所以在那里存在着一个亡灵大量聚集的地方也是大有可能!更或许还有一个管理这些亡灵的人,他就是——十殿阎罗!
“但是,”袁云峰说道,“十殿阎罗到底是人名还是地名?若是人名,那是一个人,还是十个人?谁都不知道!”

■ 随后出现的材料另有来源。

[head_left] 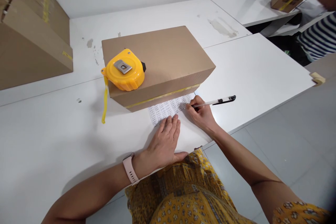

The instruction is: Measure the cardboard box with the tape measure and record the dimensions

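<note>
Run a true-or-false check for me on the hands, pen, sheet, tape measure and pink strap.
1. The right hand holds the pen. True.
2. The tape measure lies on the floor. False: the tape measure sits on the cardboard box.
3. The printed sheet lies on the near side of the box. True.
4. The pink strap is on the right wrist. False: it is on the left.
5. The left hand is at the sheet's near edge. True.

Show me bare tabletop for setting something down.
Bare: right of the carton under the tape measure, beyond the pen; also left, between the big box and left forearm. Crowded: the paper, between carton, left hand and right hand.
</note>
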Demonstrator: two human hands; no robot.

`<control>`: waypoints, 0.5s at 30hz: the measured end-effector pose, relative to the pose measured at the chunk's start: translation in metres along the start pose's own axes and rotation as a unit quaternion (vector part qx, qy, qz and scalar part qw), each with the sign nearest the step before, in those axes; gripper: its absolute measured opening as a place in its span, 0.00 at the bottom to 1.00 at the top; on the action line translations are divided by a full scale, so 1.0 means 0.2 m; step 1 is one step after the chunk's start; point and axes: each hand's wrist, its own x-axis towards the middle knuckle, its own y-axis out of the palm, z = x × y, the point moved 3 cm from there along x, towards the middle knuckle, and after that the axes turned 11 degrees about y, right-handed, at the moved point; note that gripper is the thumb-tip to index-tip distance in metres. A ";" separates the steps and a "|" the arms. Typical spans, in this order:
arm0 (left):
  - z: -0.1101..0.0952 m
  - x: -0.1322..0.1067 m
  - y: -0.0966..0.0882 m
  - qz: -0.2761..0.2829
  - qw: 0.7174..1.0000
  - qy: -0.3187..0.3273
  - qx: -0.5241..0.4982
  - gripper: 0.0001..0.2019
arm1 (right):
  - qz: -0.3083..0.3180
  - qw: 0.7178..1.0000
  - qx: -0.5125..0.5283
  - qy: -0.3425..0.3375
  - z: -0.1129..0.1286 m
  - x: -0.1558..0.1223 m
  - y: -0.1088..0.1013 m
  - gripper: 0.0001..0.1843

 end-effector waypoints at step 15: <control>0.00 0.00 0.01 -0.004 1.000 0.000 -0.014 0.54 | -0.002 1.000 -0.009 -0.009 0.00 0.00 0.00 0.14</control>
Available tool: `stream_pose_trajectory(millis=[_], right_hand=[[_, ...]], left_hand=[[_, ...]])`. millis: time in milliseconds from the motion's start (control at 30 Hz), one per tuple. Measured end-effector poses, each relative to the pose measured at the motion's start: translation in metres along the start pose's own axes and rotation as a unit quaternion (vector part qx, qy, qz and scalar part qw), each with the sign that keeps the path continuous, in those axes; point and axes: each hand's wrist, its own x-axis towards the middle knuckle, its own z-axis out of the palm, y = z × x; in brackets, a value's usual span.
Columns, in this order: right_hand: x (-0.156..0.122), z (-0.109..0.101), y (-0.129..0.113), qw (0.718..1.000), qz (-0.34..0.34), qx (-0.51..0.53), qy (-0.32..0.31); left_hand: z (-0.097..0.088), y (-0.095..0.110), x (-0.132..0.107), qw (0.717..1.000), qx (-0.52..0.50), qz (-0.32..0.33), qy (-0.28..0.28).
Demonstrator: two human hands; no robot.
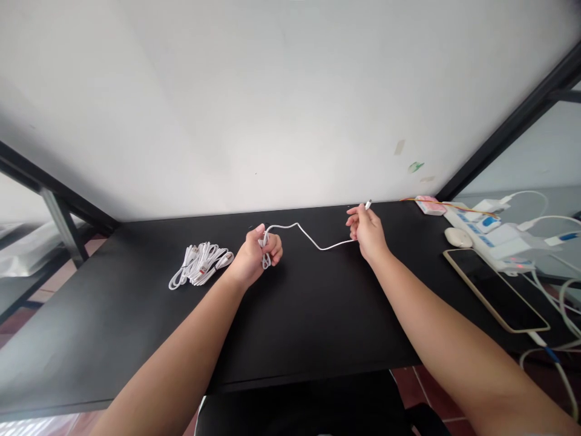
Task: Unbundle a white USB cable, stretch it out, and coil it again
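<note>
White cable (321, 248) strung left-right, left hand (254, 255) to right hand (367, 233)

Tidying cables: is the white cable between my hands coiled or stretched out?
Partly coiled: cable loops in left hand, the rest slack to right hand.

A white cable (318, 242) stretches from the fingers of the left hand (254, 257) to those of the right hand (367, 233), above a plain black counter (308, 315). Left of the left fingers, a white bundle (200, 264). Right of the right fingers, a phone (497, 289) with black screen and pale gold rim, a white power strip (485, 233) with blue labels, a pink box (430, 206).
</note>
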Motion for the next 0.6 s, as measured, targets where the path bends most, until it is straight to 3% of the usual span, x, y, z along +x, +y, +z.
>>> stream_pose_trajectory(millis=[67,133,200,300,467,600], right_hand=[[-0.005,0.004,-0.002,0.992,0.099,0.054,-0.053],[-0.012,0.007,-0.004,0.966,0.197,0.096,-0.137],[-0.019,0.01,-0.007,0.938,0.249,0.12,-0.207],[-0.029,0.015,-0.011,0.915,0.269,0.121,-0.277],[-0.039,0.02,-0.01,0.9,0.246,0.068,-0.352],[-0.041,0.022,-0.006,0.895,0.218,0.03,-0.388]], left_hand=[[0.0,-0.002,0.0,0.998,0.04,0.011,0.039],[0.001,-0.005,-0.001,0.992,0.082,0.015,0.09],[0.004,-0.007,-0.002,0.984,0.108,0.018,0.143],[0.008,-0.008,-0.002,0.969,0.155,0.026,0.19],[0.003,-0.01,0.001,0.943,0.211,0.038,0.256],[-0.001,-0.012,0.003,0.945,0.208,0.024,0.251]])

“云峰,那你是怎么知道十殿阎罗和拘魂环的?”许奕飞问道。
袁云峰指了指自己的眼睛:“我在我爷爷的《如是我见》上看到过!其中经过十分曲折。”
“你爷爷?”齐格勒好奇地问道。
“是的,”袁云峰点了点头,“先祖正川公是曾祖的遗腹子,曾祖为张作霖算命,惹得大帅大发脾气,将他关了起来,在牢里受尽折磨而去世。曾祖母将家中所有的占算之书全部焚毁,希望先祖不要蹈曾祖的前辙。可是我爷爷身上流淌的是袁氏千年术学世家的血,从小对占算的天分已经完全表露出来了。他四岁那年,无意间在柴房里找到一本当初曾祖母焚书时不慎遗落下来的《麻衣神相》,用了一个晚上便已完全掌握了书中的精要,可以说从那时起先祖就正式步入术士的行列。

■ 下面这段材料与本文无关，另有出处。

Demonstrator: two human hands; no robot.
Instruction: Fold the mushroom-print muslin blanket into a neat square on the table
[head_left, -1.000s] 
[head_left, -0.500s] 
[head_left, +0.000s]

“1933年,曾祖母因为操劳过度不幸去世了,在临死前将我们袁家历代祖先所写的占算记录心得和《如是我见》交给了先祖,她说虽然她不希望先祖成为术士,可是袁家历代先祖的心血她实在不忍销毁,她把它交给先祖就是希望他能够将袁家术学发扬光大,并约法三章:不为权贵算命,不为金钱算命,不为恶人算命。曾祖母才安心地离去。
“曾祖母死后,先祖一个人到了上海,在曾祖一个故人的安排下进入一间中学读书。他白天认真上课,晚上躲在被窝里钻研先祖遗著。遇到节假日就跑到城隍庙去看那里摆摊的算命先生如何占算,就这样过了四年,他以优异的成绩从学校毕业,而对占算的研究也达到了非常精通的地步。
“‘七?七’事变后,日军逐渐逼近上海,曾祖的那位故人为了躲避战火,带着他全家和先祖一起去了美国。在美国时先祖不仅接触到了许多西方的占算方法,还接触到当时最先进的科学知识,这对他的影响是巨大的,它促使先祖以科学的眼光去看待算命这个古老的行当。
“日本投降后,先祖不顾那位父执的反对,毅然回到了中国。当时他正十八岁,在中国的那段岁月里,他到处游历,用所学到的知识帮人算命,挣钱糊口。在混乱的岁月中的人们往往对自己的前途极为关心,而先祖在算命过程中也对处在社会最底层的人们的悲惨遭遇有了切身的体会。